▶ [WORK TASK]
Take the material below and output exactly the run of lines from the one containing "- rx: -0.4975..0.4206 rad" down to the one containing "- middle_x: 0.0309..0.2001", with both included.
RECORDS FOR THE TASK Start Marker
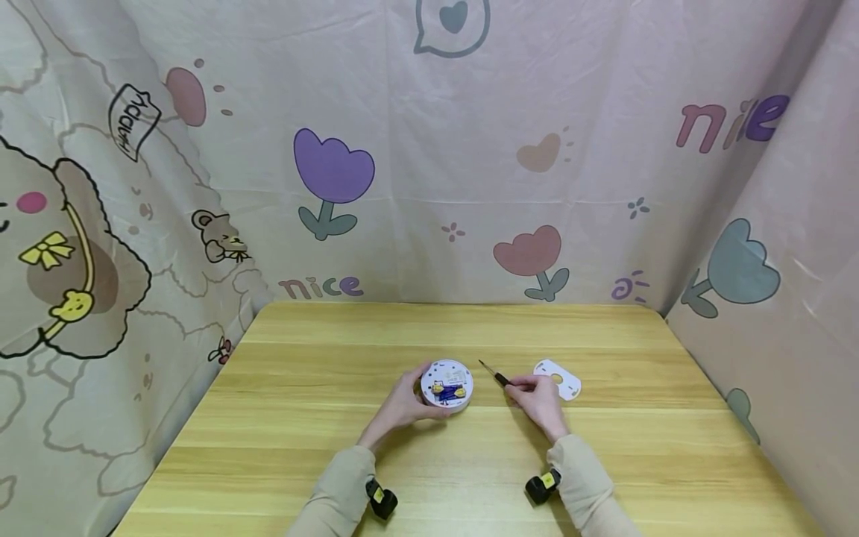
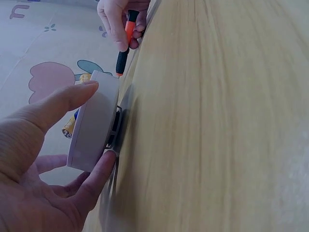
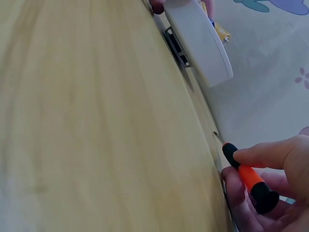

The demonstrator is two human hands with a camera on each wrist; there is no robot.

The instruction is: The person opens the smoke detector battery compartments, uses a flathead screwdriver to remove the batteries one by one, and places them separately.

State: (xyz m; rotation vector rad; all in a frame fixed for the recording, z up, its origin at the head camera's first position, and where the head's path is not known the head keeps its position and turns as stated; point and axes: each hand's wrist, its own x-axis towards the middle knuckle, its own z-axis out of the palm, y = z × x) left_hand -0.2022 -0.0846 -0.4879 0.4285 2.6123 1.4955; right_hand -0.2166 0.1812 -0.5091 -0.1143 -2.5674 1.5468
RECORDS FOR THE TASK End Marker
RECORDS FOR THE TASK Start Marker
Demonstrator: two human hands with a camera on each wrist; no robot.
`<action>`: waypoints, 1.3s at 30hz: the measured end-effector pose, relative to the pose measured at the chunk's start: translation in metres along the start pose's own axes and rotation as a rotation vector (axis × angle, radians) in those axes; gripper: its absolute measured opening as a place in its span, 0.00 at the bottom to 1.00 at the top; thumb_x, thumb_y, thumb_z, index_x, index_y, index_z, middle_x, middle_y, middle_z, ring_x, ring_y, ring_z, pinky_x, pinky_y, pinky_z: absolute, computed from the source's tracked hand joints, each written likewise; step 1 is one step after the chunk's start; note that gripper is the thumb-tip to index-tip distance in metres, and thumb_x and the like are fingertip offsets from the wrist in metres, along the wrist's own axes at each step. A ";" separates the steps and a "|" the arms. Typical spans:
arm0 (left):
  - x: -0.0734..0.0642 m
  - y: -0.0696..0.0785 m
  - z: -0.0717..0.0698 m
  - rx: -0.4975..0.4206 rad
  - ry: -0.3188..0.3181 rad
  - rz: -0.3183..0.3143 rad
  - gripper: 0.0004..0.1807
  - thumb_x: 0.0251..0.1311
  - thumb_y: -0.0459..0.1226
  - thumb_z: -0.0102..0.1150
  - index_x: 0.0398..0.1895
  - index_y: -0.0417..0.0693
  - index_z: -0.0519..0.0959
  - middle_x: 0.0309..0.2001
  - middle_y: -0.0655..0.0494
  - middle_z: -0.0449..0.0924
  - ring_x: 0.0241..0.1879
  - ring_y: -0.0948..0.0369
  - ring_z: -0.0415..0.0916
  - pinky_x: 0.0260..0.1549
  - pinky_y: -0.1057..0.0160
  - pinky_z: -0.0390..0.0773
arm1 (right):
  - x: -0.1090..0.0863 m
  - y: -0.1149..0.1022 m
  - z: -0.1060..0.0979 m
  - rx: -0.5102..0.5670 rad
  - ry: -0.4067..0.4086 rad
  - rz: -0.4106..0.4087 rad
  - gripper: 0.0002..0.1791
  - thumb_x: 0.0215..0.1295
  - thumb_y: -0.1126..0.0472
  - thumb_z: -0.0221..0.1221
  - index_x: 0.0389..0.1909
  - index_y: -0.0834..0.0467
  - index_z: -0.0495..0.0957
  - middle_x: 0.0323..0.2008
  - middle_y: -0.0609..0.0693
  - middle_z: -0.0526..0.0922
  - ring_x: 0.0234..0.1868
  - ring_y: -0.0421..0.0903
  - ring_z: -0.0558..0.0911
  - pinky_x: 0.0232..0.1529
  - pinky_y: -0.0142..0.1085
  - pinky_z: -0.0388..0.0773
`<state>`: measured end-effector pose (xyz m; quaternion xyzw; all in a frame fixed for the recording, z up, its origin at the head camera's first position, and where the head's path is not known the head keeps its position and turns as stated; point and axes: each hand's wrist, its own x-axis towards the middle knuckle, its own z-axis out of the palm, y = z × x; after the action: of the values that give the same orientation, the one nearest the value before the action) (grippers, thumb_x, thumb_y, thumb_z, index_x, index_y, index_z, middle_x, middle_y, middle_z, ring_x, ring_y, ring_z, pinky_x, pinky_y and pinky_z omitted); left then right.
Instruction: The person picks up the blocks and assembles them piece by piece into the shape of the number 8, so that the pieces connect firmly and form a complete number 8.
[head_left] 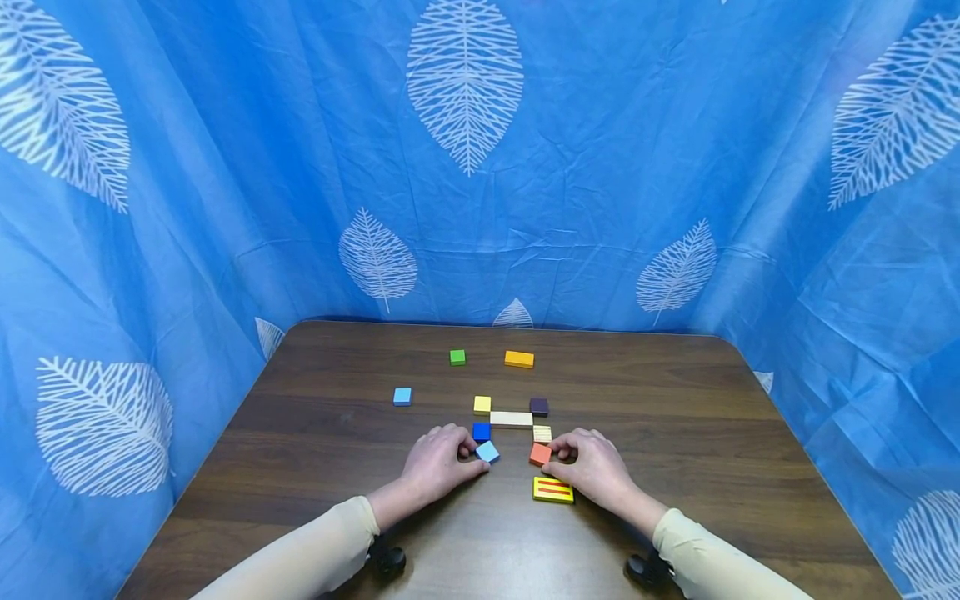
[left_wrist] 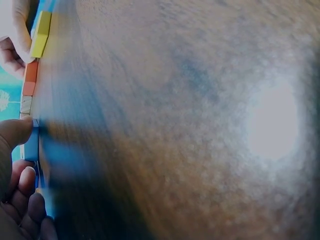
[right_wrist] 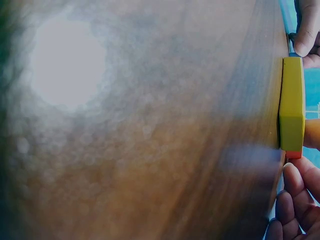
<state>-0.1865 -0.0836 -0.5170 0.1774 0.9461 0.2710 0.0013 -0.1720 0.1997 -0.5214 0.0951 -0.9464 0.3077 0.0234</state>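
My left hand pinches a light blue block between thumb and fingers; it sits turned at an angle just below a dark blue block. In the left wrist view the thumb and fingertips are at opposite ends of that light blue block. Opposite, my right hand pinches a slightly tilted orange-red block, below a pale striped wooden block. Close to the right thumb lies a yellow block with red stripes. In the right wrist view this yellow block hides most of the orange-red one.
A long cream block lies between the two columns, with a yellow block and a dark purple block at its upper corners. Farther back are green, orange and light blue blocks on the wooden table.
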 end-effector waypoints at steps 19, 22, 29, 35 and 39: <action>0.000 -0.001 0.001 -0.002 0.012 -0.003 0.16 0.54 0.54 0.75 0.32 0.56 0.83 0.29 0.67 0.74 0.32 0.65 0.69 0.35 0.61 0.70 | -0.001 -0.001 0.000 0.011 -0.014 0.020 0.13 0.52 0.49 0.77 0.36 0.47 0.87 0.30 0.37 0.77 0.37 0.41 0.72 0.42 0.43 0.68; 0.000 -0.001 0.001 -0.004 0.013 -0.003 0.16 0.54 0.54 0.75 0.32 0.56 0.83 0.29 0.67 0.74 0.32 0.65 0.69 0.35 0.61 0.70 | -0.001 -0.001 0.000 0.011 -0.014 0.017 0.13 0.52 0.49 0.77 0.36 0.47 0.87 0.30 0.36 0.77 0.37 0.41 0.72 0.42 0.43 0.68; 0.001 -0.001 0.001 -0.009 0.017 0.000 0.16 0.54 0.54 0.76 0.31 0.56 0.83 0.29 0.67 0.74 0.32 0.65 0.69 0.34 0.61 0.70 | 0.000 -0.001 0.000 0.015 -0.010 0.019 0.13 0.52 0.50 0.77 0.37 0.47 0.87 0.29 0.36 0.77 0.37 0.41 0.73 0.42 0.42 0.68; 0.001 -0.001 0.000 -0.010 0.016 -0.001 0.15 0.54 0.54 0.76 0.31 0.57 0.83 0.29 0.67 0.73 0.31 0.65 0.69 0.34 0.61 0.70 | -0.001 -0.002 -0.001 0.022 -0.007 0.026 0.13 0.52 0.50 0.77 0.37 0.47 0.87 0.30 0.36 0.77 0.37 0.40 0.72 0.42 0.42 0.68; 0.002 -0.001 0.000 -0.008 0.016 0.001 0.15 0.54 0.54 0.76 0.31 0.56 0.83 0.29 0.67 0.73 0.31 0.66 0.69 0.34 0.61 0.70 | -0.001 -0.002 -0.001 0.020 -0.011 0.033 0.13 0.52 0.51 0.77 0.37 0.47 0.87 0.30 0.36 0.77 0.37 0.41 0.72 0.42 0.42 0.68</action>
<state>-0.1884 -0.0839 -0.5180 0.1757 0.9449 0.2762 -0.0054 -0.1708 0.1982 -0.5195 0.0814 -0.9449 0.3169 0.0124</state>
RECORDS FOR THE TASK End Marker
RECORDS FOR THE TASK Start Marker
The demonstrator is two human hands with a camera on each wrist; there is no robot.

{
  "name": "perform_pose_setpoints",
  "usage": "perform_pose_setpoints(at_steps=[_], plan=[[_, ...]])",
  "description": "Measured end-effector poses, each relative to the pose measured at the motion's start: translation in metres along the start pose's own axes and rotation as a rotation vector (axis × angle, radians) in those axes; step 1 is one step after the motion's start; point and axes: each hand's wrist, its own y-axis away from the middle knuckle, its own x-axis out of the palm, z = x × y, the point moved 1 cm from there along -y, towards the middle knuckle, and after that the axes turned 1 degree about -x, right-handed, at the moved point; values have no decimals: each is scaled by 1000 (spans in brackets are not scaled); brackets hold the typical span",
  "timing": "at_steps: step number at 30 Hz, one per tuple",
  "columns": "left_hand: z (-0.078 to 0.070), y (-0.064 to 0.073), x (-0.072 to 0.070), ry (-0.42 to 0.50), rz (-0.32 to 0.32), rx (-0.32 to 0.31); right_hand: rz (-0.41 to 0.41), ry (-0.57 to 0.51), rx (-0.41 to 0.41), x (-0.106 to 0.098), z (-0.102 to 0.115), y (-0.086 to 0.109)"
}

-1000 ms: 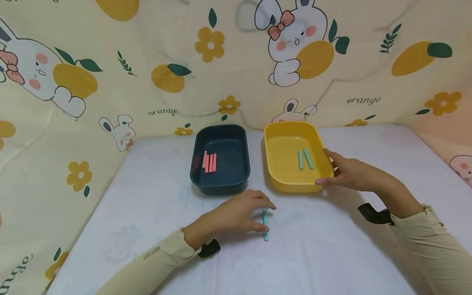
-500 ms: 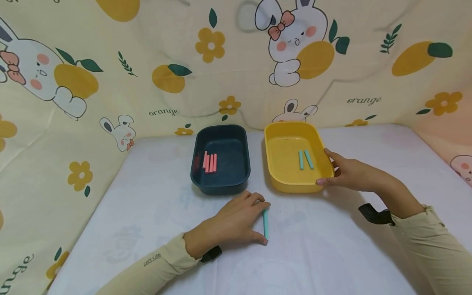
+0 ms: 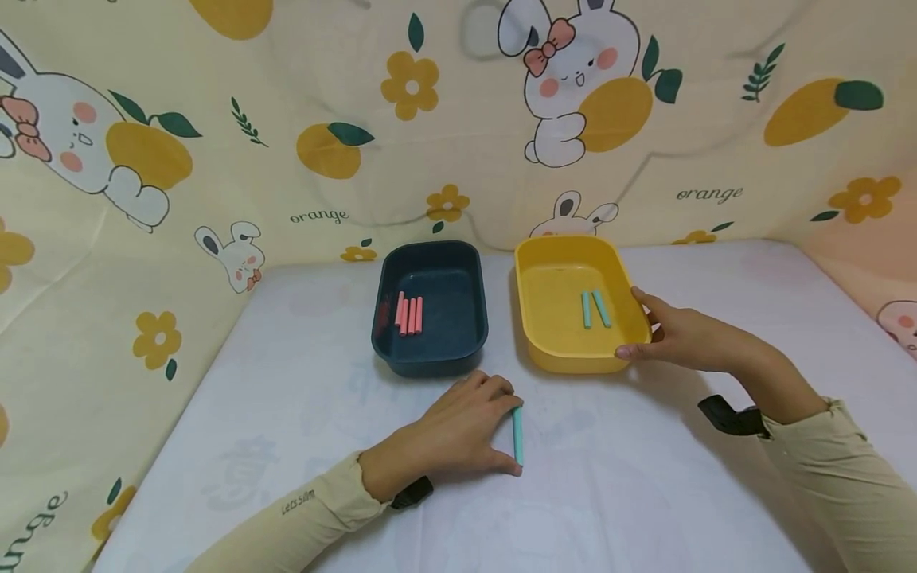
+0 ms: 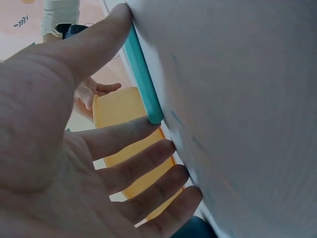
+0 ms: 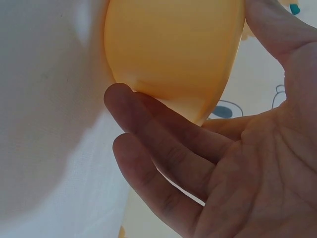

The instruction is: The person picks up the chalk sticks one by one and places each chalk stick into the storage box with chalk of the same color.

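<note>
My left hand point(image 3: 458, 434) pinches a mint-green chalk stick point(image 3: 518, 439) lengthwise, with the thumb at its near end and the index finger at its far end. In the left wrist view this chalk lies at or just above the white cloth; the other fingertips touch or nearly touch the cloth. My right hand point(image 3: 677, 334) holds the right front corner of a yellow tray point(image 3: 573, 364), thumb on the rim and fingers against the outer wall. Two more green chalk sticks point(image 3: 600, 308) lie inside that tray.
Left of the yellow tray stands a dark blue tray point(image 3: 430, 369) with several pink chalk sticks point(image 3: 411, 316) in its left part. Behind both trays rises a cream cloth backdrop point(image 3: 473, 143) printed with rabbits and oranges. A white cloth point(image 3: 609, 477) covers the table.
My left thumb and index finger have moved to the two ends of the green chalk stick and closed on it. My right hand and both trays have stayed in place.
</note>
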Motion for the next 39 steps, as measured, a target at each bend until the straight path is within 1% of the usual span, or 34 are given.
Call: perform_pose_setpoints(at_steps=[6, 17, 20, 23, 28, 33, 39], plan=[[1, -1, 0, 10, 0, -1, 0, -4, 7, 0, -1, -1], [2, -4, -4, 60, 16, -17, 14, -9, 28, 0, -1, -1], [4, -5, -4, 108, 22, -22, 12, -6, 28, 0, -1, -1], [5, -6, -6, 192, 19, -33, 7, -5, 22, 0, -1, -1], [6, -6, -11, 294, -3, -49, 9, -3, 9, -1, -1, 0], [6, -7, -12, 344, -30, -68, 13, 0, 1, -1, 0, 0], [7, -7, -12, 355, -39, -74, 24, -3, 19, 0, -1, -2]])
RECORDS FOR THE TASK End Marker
▶ [FINISHED EXERCISE]
  - rx: -0.4975..0.4206 rad
  - ry: -0.3188..0.3181 rad
  - rz: -0.3183..0.3143 rad
  - gripper: 0.0004..0.1807
  - thumb_x: 0.0251..0.1311
  - thumb_y: -0.0459..0.1226
  - thumb_z: -0.0102..0.1150
  - index_x: 0.0398..0.1895
  - index_y: -0.0417..0.0693
  - index_z: -0.0519..0.0959
  - middle_x: 0.0309..0.2001

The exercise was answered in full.